Al oír al director, mi pobre madre, a la que le planteaba el más serio problema de su vida, suplicó llorando que volvería de su acuerdo estando dispuesta, ella, a toda clase de sacrificios para que continuase en el Colegio y, entonces, don Federico, algo conmovido, accedió, pero a condición de que no volviera a visitarme, ni a verme los domingos durante una larga temporada, como vía de prueba porque tenía la seguridad de que su ausencia modificaría mi carácter, ante mi convencimiento de que me faltaba el apoyo materno.

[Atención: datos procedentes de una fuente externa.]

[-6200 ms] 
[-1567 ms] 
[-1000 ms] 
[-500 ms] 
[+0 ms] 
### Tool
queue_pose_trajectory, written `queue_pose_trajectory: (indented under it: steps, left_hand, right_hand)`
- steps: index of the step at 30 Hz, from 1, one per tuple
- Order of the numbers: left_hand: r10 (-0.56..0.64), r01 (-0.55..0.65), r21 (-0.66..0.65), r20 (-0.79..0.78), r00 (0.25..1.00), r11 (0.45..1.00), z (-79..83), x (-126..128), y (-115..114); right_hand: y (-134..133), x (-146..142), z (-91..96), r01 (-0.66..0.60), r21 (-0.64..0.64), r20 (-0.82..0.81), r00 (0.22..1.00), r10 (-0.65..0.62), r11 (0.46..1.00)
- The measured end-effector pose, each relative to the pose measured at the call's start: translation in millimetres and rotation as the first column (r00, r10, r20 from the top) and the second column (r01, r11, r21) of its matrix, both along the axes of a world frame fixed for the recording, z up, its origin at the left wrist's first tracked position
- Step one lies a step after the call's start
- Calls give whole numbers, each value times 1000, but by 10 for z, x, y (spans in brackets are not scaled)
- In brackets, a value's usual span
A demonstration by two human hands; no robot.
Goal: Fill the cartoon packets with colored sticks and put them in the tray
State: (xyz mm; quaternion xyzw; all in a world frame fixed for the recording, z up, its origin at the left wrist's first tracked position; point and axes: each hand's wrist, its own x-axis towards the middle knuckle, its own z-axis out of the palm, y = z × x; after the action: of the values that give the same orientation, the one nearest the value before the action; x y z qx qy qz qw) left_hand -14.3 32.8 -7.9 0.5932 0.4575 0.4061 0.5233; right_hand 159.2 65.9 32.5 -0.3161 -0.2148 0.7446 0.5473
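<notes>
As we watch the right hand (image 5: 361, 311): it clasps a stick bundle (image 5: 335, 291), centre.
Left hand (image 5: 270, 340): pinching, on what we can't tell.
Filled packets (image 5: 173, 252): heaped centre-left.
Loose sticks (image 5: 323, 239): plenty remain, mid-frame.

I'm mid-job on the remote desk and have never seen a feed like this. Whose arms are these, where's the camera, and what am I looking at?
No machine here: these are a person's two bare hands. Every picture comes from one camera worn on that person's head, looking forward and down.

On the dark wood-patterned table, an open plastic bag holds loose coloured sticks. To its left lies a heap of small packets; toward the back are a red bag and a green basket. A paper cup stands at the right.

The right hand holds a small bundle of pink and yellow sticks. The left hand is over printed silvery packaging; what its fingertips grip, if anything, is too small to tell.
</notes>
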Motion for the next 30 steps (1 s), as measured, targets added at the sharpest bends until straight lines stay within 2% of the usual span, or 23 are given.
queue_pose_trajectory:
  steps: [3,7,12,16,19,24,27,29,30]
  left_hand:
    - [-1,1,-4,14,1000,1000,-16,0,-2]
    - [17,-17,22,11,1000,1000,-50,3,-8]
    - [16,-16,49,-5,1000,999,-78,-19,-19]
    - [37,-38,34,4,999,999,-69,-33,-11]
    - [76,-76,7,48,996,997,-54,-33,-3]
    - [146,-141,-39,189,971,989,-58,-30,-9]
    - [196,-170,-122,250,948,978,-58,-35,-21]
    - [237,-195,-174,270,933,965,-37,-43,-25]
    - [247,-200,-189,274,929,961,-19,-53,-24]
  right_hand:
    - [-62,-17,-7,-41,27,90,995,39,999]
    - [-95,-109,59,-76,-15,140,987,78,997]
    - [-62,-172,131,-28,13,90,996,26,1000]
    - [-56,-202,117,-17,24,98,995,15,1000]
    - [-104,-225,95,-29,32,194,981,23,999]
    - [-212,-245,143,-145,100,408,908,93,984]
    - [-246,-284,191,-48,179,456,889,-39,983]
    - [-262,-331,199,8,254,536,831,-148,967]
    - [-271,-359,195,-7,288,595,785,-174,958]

Y aquí sobrevino el caso más heroico que pudo rendirme mi madre, mucho mayor que en el incendio de la calle de la Ruda, que tanto encomió la prensa madrileña, que era el de aceptar tan dura prueba como la que exigía el director para ella, tan transcendental en mi porvenir, como la de no aparecer por el Colegio, como lo prometió y lo hizo, aunque no podía privarse de verme los miércoles y los sábados por la tarde, cuando en fila íbamos de paseo pasando por la calle de la Paloma o la de Toledo, escoltados por nuestro cancerbero don José Ríos, escondida en un portal, frente a la acera sin que yo lo notase, ni desde luego me apercibiera lo mismo que nuestro don José.